EXERCISE AIM:
Go line by line through the records below. Copy whichever lines contain the string "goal".

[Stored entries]
★ ★ ★ ★ ★
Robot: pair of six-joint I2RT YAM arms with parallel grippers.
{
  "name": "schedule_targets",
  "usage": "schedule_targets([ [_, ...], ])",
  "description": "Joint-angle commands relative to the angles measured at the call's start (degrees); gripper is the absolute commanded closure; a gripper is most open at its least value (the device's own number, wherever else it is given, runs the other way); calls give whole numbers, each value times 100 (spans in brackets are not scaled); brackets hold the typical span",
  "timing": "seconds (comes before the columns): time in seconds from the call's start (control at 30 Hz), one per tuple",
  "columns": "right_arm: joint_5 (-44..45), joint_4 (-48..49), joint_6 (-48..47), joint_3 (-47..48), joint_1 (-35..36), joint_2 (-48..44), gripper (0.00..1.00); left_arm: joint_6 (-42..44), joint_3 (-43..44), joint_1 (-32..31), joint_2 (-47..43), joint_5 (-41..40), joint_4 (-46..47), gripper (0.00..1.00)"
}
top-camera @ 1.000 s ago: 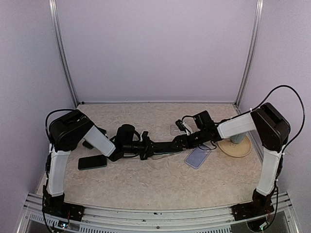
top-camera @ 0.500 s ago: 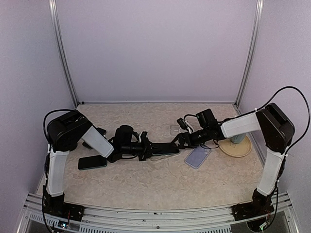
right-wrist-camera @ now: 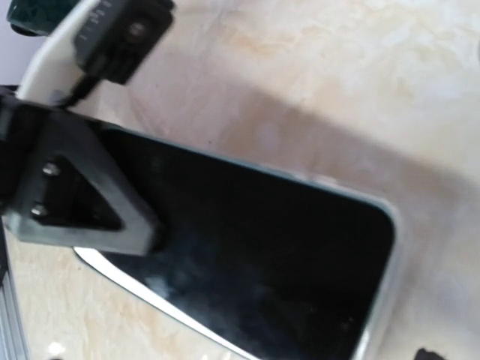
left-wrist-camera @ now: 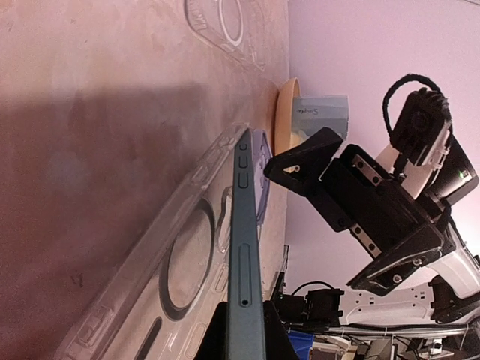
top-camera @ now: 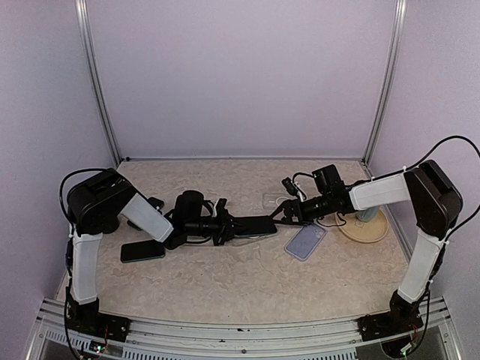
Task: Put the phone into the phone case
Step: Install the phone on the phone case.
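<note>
My left gripper (top-camera: 228, 225) is shut on a dark phone (top-camera: 255, 224) and holds it on edge, tilted over a clear phone case (top-camera: 241, 240) lying on the table. In the left wrist view the phone's side (left-wrist-camera: 245, 240) stands against the case (left-wrist-camera: 169, 281), with its far end down at the case's far end. The left gripper (left-wrist-camera: 246, 343) clamps the near end. My right gripper (top-camera: 288, 214) is open and empty, just past the phone's far end, and its black fingers (left-wrist-camera: 304, 161) show in the left wrist view. The right wrist view shows the phone's screen (right-wrist-camera: 255, 255).
A second dark phone (top-camera: 142, 251) lies at the left. A bluish case (top-camera: 305, 241) lies right of the clear one. Another clear case (top-camera: 273, 200) lies behind it. A round wooden plate (top-camera: 365, 229) holding a blue-grey object stands at the right.
My right gripper has drawn back to the right, off the phone's far end. My left gripper still holds the phone, now a little further right over the case.
</note>
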Motion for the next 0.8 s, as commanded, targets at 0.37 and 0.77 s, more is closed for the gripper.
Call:
schedule_targets([
  [0.37, -572, 255, 272, -156, -193, -207, 0, 285, 43, -83, -690, 369, 785, 100],
  [0.77, -1563, 1822, 1366, -631, -193, -306, 3, 617, 118, -239, -908, 510, 721, 100],
])
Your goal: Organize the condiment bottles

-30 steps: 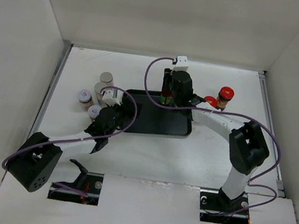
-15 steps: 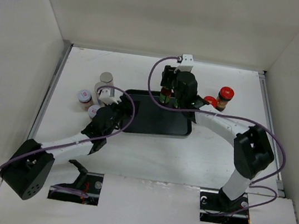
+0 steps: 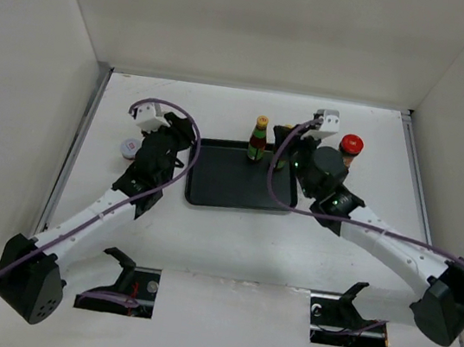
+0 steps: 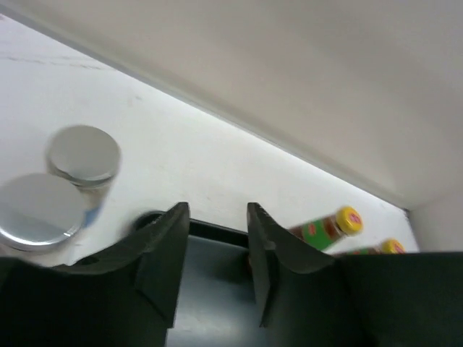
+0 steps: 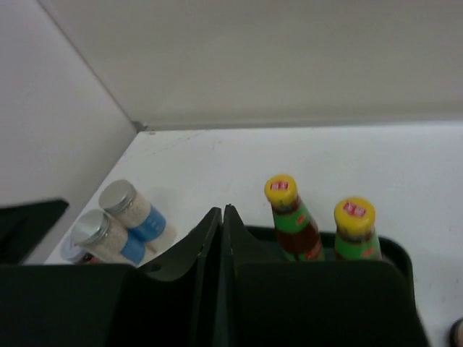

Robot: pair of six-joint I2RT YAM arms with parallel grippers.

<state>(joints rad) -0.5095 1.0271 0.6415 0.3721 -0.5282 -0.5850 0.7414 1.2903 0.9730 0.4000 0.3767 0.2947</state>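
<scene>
Two slim yellow-capped bottles (image 3: 258,138) (image 5: 289,217) stand side by side at the far edge of the black tray (image 3: 229,192); the second one (image 5: 356,228) is partly hidden in the top view. My right gripper (image 5: 221,213) is shut and empty, just right of them (image 3: 298,153). My left gripper (image 4: 217,217) is open and empty above the tray's left far corner (image 3: 184,134). Two silver-lidded shakers (image 4: 83,154) (image 5: 134,208) stand left of the tray, under my left arm in the top view. A red-lidded jar (image 3: 350,147) stands right of the tray. A white-lidded jar (image 3: 130,150) sits far left.
The enclosure's back wall (image 3: 262,30) rises close behind the tray and the side walls close in the table on the left and right. Purple cables (image 3: 277,176) loop over both arms. The second red-lidded jar and the second white-lidded jar are hidden.
My right gripper has let go of a yellow-capped bottle on the tray's far edge and pulled back to the right. My left gripper has moved farther away, over the shakers.
</scene>
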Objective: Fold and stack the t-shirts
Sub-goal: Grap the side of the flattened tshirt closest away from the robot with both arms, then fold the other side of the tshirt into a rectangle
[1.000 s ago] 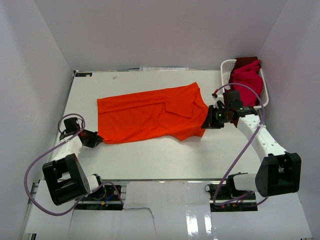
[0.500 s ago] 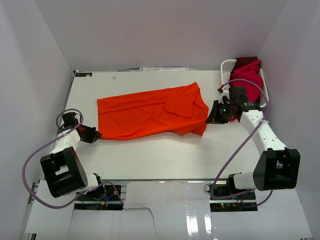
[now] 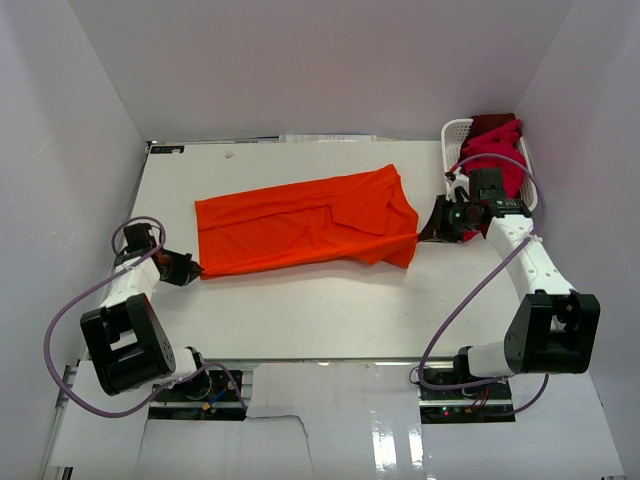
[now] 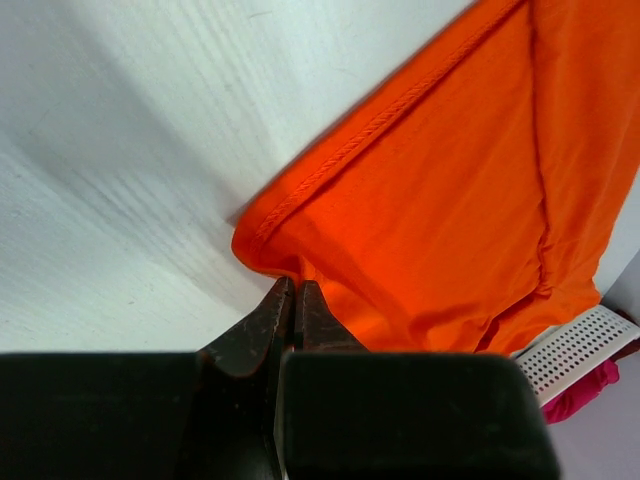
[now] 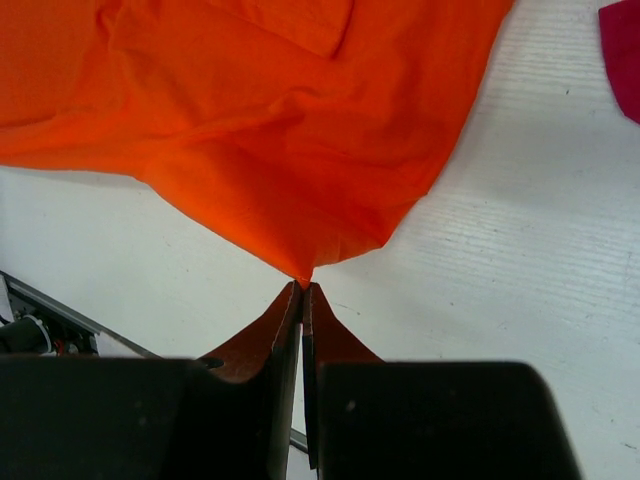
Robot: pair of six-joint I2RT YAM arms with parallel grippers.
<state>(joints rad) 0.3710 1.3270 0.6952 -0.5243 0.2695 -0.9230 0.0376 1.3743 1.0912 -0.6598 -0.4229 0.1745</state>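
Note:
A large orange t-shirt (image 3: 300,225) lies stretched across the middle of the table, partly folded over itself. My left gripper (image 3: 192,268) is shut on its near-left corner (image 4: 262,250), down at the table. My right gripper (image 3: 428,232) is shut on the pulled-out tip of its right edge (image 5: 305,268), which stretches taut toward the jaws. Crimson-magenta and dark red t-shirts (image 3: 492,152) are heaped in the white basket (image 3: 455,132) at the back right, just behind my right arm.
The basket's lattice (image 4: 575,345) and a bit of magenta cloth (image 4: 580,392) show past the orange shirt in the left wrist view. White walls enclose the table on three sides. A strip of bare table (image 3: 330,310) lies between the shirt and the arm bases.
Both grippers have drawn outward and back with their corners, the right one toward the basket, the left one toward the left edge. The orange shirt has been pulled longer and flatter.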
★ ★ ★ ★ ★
SOLUTION TO THIS PROBLEM:
Your goal: Organize the condiment bottles
Sub-goal: Grap the side of the flattened tshirt closest away from the robot with both arms, then fold the other side of the tshirt into a rectangle

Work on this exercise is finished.